Gouvernement : Diomaye fait mouche
Gouvernement
Diomaye, la bonne touche
qui fait mouche
La verticalité du parti doit renforcer la verticalité de l’État déterminante en dernière analyse. Si le président semble l’avoir compris, son Premier ministre s’est lancé dans une course éperdue pour ne pas se faire distancer : l’inversion des rôles entre le parti (Ousmane Sonko) et l’Etat (Bassirou Diomaye Faye) semble échapper au président de Pastef qui refuse de quitter son statut d’opposant.
Le vice-président de Pastef qui reçoit le prix Miriam Makeba tire une belle épine au pied du récipiendaire Ousmane Sonko : le président de Pastef qui sortait à peine de la visite des Insoumis s’est lancé durant la visite de Jean-Luc Mélenchon dans ce qui le caractérise depuis 2021, la surenchère, sous de fausses allures de luttes de classes, des races, des cultures.
Sans faire la part du feu entre le parti et l’Etat, Ousmane Sonko s’est lancé dans un combat solitaire d’arrière-garde contre la popularité du président de la République et ne sait pas encore, au nom de l’Etat et de la République, jusqu’où il faut aller loin. Il ne sait pas encore, contrairement au président Diomaye plus intelligent qu’il n’en a l’air, que la verticalité du parti doit renforcer la verticalité de l’État déterminante en dernière analyse. Ne tirons pas de conclusion hâtive en alertant sur une crise, bien que beaucoup nourrissent aujourd’hui beaucoup d’appréhension sur l’équilibre du pays.
Les avertissements du début du couple Diomaye-Sonko se multiplient et conduisent à l’inquiétude sourde. L’opposition de styles est en effet flagrante à la tête de l’État dans ce tango de duveteux qui se prennent pour des barbudos qui commence à inquiéter.
Sénégal : Diomaye Faye-Sonko, un duo politique à l’épreuve du pouvoir.
Le président sénégalais et son Premier ministre montrent une très belle connivence. Mais leur idylle pourra-t-elle résister à la gestion des crises ?

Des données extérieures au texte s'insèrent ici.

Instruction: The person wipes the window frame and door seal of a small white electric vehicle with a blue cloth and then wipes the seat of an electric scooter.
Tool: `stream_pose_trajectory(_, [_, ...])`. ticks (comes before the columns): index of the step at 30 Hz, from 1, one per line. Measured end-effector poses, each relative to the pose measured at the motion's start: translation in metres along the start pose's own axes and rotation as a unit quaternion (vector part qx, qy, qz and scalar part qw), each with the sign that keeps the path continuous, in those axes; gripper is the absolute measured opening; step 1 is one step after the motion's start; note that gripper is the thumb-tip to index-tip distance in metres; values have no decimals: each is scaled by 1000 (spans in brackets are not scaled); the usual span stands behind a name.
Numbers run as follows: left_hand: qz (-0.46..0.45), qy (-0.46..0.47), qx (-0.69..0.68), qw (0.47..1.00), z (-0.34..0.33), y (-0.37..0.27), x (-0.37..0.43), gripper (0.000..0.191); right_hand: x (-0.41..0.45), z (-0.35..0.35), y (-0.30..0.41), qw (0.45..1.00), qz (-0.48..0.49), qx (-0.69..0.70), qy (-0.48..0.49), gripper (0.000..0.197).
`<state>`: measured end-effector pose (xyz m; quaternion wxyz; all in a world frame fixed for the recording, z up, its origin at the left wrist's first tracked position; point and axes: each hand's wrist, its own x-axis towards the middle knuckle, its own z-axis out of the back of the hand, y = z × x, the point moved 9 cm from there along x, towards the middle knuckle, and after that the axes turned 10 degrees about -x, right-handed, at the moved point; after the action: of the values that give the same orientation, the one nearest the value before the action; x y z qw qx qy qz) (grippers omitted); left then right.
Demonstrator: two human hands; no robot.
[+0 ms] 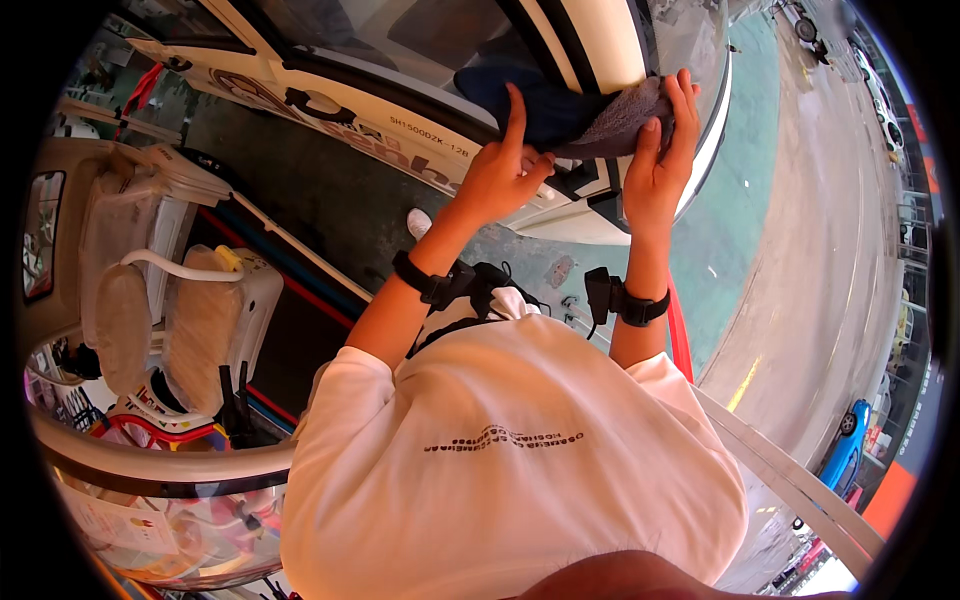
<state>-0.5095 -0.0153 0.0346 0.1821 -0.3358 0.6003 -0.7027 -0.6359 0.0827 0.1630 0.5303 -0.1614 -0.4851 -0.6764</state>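
Observation:
A cloth, grey and fluffy (628, 116) at one end and dark blue (487, 88) toward the other, lies against the pillar beside the window of a cream-coloured small vehicle (611, 34). My left hand (504, 176) is at its lower edge, with the index finger stretched up over the dark blue part and the other fingers curled. My right hand (664, 154) wraps the grey end, thumb in front and fingers along the far side. Whatever lies beneath the cloth is hidden. Each wrist carries a black strap with a small box.
The vehicle's door (360, 127) bears printed writing. At left stands another open vehicle with plastic-wrapped seats (202, 315) and a white curved armrest (180, 266). A white shoe (418, 223) shows on the dark floor. Right lie green flooring (739, 187), a roadway and a blue car (846, 442).

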Motion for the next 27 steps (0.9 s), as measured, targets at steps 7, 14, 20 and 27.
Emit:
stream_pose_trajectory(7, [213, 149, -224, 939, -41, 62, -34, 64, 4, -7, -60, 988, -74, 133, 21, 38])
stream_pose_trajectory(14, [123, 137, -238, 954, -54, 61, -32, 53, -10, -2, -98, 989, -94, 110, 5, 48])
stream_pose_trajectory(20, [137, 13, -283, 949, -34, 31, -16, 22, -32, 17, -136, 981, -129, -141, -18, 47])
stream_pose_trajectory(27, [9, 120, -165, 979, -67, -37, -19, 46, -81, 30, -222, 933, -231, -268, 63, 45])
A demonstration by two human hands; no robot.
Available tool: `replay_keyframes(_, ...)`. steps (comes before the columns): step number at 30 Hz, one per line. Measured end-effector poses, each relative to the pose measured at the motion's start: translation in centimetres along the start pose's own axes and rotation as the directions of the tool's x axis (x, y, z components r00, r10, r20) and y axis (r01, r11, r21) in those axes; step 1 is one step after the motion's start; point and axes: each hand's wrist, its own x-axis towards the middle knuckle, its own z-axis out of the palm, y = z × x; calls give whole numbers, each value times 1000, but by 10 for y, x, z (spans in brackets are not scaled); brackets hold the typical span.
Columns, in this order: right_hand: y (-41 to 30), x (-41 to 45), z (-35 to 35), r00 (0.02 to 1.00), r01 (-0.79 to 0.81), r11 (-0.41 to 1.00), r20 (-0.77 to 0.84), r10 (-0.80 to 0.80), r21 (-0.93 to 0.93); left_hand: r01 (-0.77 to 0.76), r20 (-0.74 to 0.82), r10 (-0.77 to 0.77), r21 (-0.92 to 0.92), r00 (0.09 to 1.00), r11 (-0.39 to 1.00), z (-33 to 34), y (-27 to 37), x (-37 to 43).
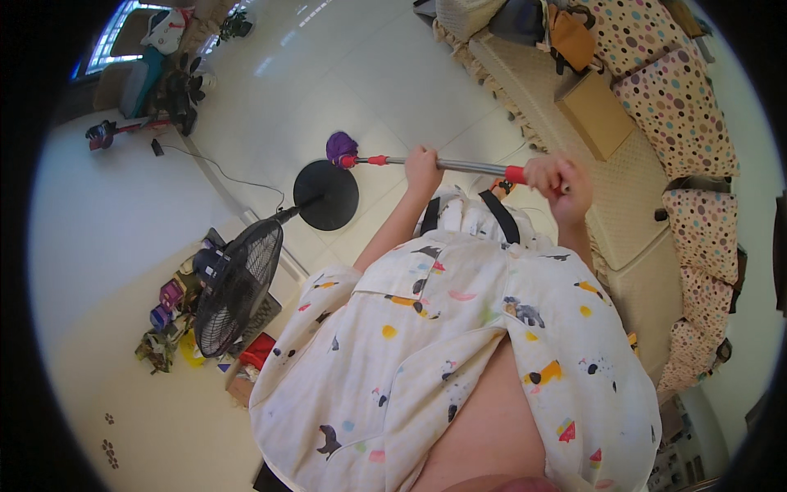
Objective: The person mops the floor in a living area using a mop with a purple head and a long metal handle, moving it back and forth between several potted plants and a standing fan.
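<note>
A mop with a metal and red pole [470, 166] runs across in front of me, its bunched purple head [341, 149] at the left end, over or beside the round black base of a standing fan [326, 195]. My left hand [423, 167] is closed around the metal part of the pole. Around the red grip at the pole's right end is my right hand [561, 184], slightly blurred. Both hands are in front of my white patterned clothing [455, 295]. Whether the mop head touches the floor or the fan base, I cannot tell.
The fan's black cage [240, 289] leans into view at left, its cable [227, 177] trailing over the tiled floor [381, 80]. A beige sofa [645, 252] with a cardboard box [593, 115] and dotted cushions [673, 111] lines the right. Packages [172, 295] stand by the left wall.
</note>
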Motion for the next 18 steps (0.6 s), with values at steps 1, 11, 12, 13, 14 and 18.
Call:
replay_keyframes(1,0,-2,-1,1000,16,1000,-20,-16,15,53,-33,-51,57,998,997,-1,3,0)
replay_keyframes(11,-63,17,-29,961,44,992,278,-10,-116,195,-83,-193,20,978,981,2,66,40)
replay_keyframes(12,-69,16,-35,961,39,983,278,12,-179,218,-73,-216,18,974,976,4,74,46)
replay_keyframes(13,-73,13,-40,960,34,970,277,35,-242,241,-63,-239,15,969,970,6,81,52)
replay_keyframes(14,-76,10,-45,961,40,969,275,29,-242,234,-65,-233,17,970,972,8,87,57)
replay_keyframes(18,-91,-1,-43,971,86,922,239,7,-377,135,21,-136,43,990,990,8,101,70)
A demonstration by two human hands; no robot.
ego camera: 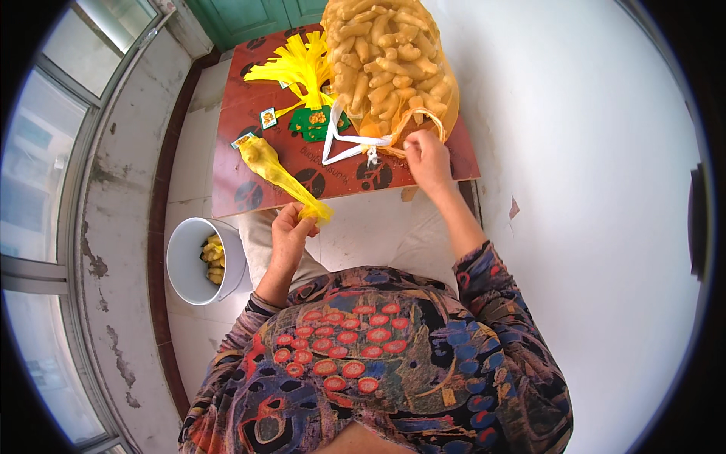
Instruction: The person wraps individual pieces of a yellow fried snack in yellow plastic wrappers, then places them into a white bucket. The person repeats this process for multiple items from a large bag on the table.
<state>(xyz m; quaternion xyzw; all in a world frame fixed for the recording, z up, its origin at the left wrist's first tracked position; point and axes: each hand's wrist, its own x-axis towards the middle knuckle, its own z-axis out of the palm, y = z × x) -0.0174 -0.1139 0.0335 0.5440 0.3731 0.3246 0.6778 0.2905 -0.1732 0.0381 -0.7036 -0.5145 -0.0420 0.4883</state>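
Observation:
My left hand [292, 230] grips the gathered open end of a yellow mesh bag [272, 170]. Lumpy ginger-like roots fill the bag's far end, which rests on the red board table with a small label at its tip. My right hand [426, 156] is at the orange rim of a big orange mesh sack [391, 62] full of ginger-like roots; its fingertips are bent near the rim, and whether they grip it cannot be told. A white strap [349, 139] lies at the sack's mouth. Yellow mesh sleeves [306, 68] are bundled left of the sack, over green labels [317, 122].
The red printed board table [363, 181] stands before me. A white bucket [195, 261] with several filled yellow bags [214, 258] is on the floor at left. A windowed wall [119, 227] runs along the left, a white wall [567, 198] along the right. A green door [249, 20] is behind the table.

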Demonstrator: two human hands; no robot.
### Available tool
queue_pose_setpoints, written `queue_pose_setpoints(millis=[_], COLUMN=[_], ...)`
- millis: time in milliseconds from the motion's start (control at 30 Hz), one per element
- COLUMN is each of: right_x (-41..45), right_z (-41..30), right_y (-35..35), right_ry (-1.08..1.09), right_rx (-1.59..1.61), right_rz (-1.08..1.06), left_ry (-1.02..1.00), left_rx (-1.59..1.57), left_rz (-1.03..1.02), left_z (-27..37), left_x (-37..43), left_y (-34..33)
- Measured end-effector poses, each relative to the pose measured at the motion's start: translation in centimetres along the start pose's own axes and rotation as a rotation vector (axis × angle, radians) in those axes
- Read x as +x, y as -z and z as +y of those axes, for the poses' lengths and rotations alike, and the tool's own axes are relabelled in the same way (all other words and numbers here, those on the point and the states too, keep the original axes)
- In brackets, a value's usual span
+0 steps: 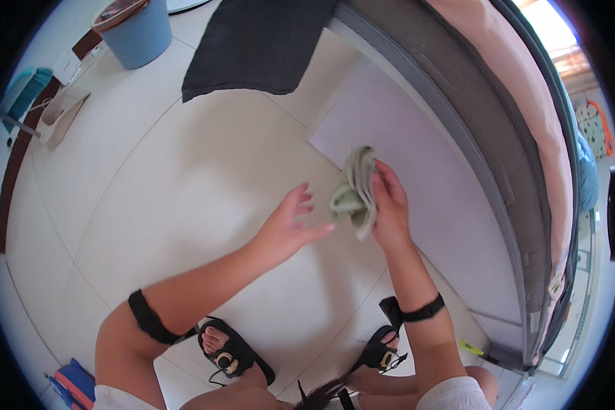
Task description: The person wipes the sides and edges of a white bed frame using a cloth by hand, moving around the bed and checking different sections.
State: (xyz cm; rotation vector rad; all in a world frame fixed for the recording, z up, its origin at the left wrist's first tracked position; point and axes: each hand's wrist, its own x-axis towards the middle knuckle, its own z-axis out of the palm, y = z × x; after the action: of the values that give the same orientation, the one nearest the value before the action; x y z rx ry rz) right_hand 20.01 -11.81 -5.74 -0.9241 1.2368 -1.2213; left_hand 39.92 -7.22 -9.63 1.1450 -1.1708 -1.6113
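My right hand (391, 207) grips a green and grey folded cloth (357, 192), which hangs in loose, crumpled layers above the floor. The cloth is somewhat blurred, so its exact kind is hard to tell. To its left, my left hand (297, 220) is apart from the cloth, fingers spread and holding nothing. Both forearms wear black straps (423, 309). Beneath the hands lies the pale tiled floor (184, 215).
A bed (471, 102) with a grey side curves along the right, a dark cloth (256, 46) hanging at its far end. A blue bin (138, 38), a dustpan (61, 115) and a teal brush (28, 95) stand at upper left. My sandalled feet (233, 353) are below.
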Motion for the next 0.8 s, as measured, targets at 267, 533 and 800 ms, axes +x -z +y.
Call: queue_pose_setpoints(millis=[267,533,800], right_x=[-2.9,-7.3,-8.1], right_z=[-6.8,-17.0,-27.0], right_y=[0.5,-0.8,5.5], right_ry=[-0.218,0.665,1.555], right_rx=[0.103,-1.527,-1.851], right_rz=[-0.164,-0.447,0.635], left_ry=[0.019,0.102,-0.501], left_rx=[-0.476,-0.405,-0.448], left_rz=[-0.346,0.12,0.447], left_z=[6.0,6.1,9.0], left_x=[3.7,5.7,12.9], left_y=[-2.3,-3.2,-9.3])
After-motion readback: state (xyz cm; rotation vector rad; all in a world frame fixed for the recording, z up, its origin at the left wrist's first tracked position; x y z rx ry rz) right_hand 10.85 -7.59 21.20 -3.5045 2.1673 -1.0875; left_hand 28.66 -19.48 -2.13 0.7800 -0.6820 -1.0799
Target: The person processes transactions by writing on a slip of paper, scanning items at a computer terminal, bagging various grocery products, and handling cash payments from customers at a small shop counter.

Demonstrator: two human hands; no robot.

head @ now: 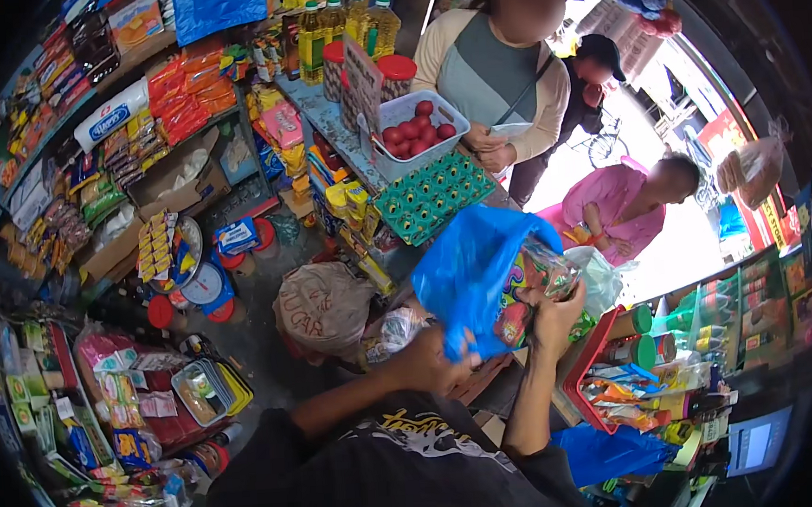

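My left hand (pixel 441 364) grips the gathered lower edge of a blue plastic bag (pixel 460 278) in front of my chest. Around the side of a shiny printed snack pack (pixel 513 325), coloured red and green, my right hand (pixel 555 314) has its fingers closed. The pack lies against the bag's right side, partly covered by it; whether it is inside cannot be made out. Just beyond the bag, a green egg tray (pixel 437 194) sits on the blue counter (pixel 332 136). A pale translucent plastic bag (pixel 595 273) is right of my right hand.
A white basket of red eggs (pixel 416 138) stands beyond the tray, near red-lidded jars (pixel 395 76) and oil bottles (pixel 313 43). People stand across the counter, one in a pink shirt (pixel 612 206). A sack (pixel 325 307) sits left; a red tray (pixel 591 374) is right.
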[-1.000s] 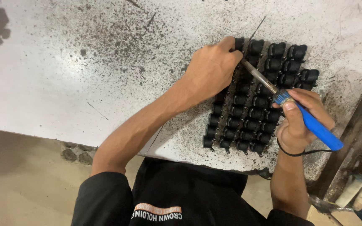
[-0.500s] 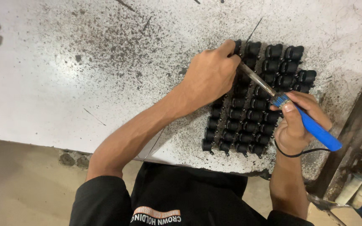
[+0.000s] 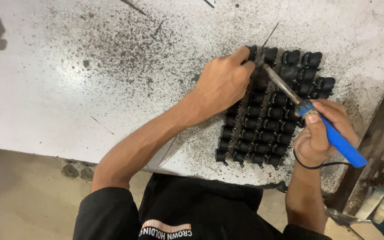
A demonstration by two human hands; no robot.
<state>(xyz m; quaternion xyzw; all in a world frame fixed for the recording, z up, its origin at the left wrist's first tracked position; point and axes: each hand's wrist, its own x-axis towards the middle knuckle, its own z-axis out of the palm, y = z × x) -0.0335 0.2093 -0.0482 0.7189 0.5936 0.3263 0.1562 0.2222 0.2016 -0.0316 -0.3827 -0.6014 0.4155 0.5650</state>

L’Opinion, France, 11 avril 2024
Le président de la République Bassirou Diomaye Faye est en train de le doubler et l’autre n’acceptera pas : dans cette phase propédeutique de noviciat où la pratique s’oppose à la notion et à l’intuition sans les remettre fondamentalement en cause, Sonko refuse un moratoire court mais obligatoire qu’adopte le président de la République dans son immersion dans le système ; le président de la République veut gérer le délai de grâce à son profit, en testant la solidité du système, au contraire de Sonko qui, tout en faisant preuve de réalisme devant le coût de la vie par exemple, n’en essaie pas moins de brûler les étapes, de peur de se faire distancer par un Diomaye de plus en plus accepté par les populations sénégalaises et leurs mandataires spirituels. Et dans ce tango endiablé, le ticket à la tête de l’Etat se lance dans une bataille à fleurets mouchetés qui tournera à l’avantage du président. Car, dans la réalité, les deux amis se testent à distance, dans la station respective qui est dévolue à chacun et cette séance d’escrime rappelle la course de la fable entre le lièvre et la tortue. L’avantage du président, au-delà de la Constitution, est la patience dont il fait montre devant l’agitation de son Premier ministre : l’inversion des rôles entre le parti et l’Etat semble échapper au président de Pastef qui refuse de quitter son statut d’opposant.
Les nominations tous azimuts du Conseil des ministres du 15 mai qui réveillent les morts donnent une idée de l’empressement du pouvoir de donner un visage à la 25ème colonne de gorges profondes qu’il faut récompenser en officialisant la délation. Surtout si, dans la cartographie, le président avoue avoir nommé sans en connaître. Les approximations et le recours à la pige ont suscité quelques interrogations sur ces duveteux qui se croient barbus ; des analystes plus profonds commencent à s’inquiéter sur l’avenir du duo et, plus fondamentalement, du Sénégal. Surtout si le président avoue n’avoir aucune prise sur certains choix.
A les entendre, surtout Ousmane Sonko, nous sommes dans une profonde confusion entre la lutte des classes, la lutte des races et la lutte des mondes pour justifier le populisme de gauche qui est accolé au gouvernement de Ousmane Sonko : or, Ernesto Laclau lui-même, père ou théoricien de la notion, est dans l’impasse (Stathis Kouvelakis : Contre la raison populiste. Les impasses d’Ernesto Laclau. 2019, Contretemps.)